What this task involves:
Give again, word for word, each line below starting at the one that contains "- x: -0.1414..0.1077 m" and ending at the one that contains "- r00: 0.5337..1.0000".

--

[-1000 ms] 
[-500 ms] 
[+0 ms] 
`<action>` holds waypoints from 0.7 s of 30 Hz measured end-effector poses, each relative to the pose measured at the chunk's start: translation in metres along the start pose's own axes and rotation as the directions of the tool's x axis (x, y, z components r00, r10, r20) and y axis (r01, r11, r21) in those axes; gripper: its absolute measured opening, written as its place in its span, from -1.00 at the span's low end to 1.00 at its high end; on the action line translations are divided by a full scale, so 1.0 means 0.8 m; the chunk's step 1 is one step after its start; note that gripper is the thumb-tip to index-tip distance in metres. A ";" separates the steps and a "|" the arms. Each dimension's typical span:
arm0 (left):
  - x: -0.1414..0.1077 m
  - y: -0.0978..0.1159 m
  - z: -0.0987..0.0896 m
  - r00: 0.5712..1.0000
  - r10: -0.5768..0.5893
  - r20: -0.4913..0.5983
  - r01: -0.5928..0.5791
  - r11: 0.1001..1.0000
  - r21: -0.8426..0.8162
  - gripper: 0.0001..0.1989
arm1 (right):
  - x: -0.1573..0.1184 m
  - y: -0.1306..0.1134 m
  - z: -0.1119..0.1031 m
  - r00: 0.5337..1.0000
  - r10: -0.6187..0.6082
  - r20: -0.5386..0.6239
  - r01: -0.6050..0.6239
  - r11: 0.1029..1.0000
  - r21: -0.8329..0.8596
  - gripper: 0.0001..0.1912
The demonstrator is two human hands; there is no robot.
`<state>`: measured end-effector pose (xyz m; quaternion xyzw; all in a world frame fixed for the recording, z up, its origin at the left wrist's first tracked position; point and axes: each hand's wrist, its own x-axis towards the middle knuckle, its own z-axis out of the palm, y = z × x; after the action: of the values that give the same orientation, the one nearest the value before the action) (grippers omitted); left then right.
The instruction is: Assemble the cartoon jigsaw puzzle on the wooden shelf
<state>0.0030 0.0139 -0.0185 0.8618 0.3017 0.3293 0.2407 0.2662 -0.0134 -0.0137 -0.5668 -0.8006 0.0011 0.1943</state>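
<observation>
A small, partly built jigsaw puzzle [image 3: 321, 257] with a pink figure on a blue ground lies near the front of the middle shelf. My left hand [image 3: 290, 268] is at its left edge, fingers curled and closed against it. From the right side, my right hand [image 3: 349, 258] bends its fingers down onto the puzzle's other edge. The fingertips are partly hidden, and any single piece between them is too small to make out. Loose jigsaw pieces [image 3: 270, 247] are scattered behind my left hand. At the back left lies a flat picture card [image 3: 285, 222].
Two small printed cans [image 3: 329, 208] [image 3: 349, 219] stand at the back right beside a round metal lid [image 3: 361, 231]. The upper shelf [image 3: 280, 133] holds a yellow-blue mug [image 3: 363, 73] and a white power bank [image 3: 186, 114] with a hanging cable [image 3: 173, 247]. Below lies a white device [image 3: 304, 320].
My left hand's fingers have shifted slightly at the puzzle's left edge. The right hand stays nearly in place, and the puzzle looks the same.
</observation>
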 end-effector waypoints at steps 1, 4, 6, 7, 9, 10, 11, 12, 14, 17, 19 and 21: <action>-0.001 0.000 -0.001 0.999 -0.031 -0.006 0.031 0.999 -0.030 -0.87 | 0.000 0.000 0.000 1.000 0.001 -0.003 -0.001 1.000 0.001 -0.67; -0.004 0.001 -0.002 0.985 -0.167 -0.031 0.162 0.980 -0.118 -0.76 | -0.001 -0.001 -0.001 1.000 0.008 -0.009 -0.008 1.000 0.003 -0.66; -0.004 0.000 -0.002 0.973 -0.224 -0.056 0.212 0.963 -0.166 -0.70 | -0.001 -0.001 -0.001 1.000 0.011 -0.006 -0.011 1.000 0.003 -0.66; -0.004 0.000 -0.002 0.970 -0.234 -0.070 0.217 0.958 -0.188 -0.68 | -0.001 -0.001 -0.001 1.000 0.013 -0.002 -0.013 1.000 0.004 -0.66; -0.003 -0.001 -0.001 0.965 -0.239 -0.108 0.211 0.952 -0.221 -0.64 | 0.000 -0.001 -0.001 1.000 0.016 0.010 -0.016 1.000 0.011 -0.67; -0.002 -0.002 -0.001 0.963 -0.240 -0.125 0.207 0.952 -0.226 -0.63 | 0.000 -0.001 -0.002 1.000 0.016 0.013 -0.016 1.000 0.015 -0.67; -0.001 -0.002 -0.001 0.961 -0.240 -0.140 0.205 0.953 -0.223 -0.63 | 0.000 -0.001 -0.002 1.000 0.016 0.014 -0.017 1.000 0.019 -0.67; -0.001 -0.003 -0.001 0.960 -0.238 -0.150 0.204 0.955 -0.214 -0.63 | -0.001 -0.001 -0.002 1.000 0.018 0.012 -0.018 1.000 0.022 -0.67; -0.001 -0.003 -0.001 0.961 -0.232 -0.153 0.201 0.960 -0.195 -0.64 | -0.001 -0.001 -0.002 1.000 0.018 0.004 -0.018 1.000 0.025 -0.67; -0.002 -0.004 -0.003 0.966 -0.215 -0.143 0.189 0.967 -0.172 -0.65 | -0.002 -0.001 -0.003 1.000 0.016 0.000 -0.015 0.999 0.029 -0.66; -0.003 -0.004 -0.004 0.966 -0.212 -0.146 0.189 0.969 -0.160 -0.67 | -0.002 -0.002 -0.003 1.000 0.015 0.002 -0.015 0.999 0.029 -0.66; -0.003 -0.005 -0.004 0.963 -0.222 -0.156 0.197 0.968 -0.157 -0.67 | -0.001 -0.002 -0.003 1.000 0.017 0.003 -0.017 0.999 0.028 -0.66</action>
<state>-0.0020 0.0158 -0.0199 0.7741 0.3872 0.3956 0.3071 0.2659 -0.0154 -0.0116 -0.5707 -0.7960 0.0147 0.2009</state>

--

Task output:
  - x: -0.1414..0.1077 m
  - y: -0.0978..0.1159 m
  - z: -0.0987..0.0896 m
  - r00: 0.5712..1.0000
  - r10: -0.5768..0.5893
  - r20: -0.4913..0.5983
  - r01: -0.5928..0.5791
  - r11: 0.1001..1.0000
  - r21: -0.8426..0.8162
  - gripper: 0.0001..0.1989
arm1 (right):
  - x: -0.1573..0.1184 m
  - y: -0.1306..0.1134 m
  - z: -0.1119..0.1031 m
  - r00: 0.5337..1.0000

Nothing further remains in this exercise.